• Problem statement: A verbatim copy of the data is wanted, minus any picture in it.

╔══

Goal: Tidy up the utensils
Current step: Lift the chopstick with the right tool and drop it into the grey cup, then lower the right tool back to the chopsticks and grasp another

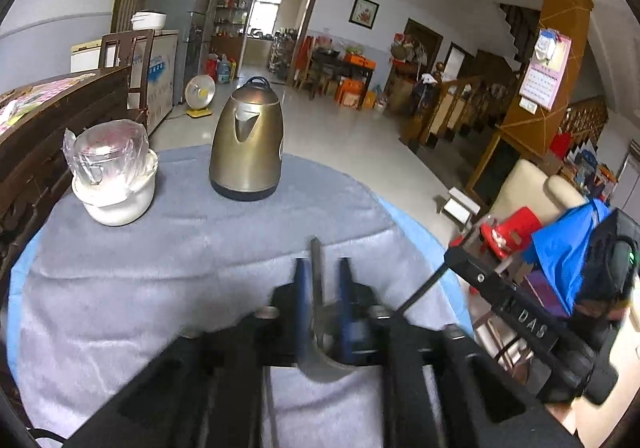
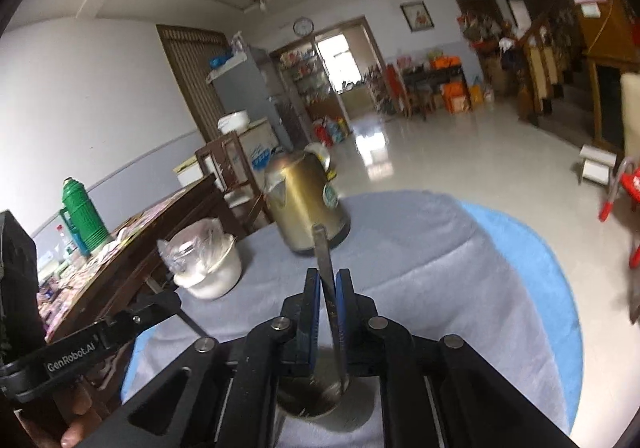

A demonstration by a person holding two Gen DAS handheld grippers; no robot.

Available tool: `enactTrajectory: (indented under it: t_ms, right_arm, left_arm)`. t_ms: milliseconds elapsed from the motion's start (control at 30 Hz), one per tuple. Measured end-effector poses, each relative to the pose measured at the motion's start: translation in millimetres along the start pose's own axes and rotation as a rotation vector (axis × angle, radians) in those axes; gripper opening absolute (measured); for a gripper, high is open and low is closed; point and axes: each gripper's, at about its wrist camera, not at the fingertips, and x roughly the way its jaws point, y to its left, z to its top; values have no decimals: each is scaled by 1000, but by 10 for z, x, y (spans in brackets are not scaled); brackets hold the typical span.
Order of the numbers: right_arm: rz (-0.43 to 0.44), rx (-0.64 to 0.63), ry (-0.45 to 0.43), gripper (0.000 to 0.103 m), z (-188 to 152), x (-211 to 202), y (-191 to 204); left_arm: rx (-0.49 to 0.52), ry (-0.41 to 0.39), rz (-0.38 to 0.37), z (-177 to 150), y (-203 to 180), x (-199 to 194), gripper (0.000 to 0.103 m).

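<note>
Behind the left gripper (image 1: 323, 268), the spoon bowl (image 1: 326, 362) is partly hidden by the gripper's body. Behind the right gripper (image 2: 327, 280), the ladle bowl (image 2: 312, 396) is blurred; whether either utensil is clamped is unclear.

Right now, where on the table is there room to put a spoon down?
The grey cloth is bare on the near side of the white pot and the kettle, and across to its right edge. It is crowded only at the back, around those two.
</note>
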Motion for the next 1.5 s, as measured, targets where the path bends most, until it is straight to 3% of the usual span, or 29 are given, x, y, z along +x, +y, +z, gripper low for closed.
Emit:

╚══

• Result of this task:
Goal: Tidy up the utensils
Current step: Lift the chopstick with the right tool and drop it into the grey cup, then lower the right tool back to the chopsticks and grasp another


A demonstration by a person holding two Gen DAS handheld grippers; no robot.

Available tool: `enactTrajectory: (indented under it: t_ms, right_arm, left_arm)`. t_ms: milliseconds elapsed from the motion's start (control at 30 Hz), one per tuple. Measured end-effector poses, each relative to the pose measured at the motion's start: translation in millimetres along the start pose's own axes and rotation as a rotation vector (axis × angle, radians) in those axes; gripper opening absolute (measured); for a gripper, high is open and low is closed; point and axes: each gripper's, at about its wrist camera, not at the fingertips, and x roughly the way its jaws point, y to its left, z to its top; values have no decimals: each is scaled by 1000, but by 10 for z, x, y (spans in brackets are not scaled); brackets hold the typical span.
Order of the numbers: right_arm: rz (-0.43 to 0.44), rx (-0.64 to 0.63), ry (-0.45 to 0.43), gripper (0.000 to 0.103 m), z (-188 to 152), x (-211 to 202), y (-191 to 204); left_arm: rx (-0.49 to 0.52), ry (-0.41 to 0.39), rz (-0.38 to 0.37), z (-177 to 150), y (-203 to 180), x (-199 to 194), gripper (0.000 to 0.103 m).

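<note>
Behind the left gripper (image 1: 323, 268), the spoon bowl (image 1: 326, 362) is partly hidden by the gripper's body. Behind the right gripper (image 2: 327, 280), the ladle bowl (image 2: 312, 396) is blurred; whether either utensil is clamped is unclear.

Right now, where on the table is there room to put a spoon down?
The grey cloth is bare on the near side of the white pot and the kettle, and across to its right edge. It is crowded only at the back, around those two.
</note>
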Motion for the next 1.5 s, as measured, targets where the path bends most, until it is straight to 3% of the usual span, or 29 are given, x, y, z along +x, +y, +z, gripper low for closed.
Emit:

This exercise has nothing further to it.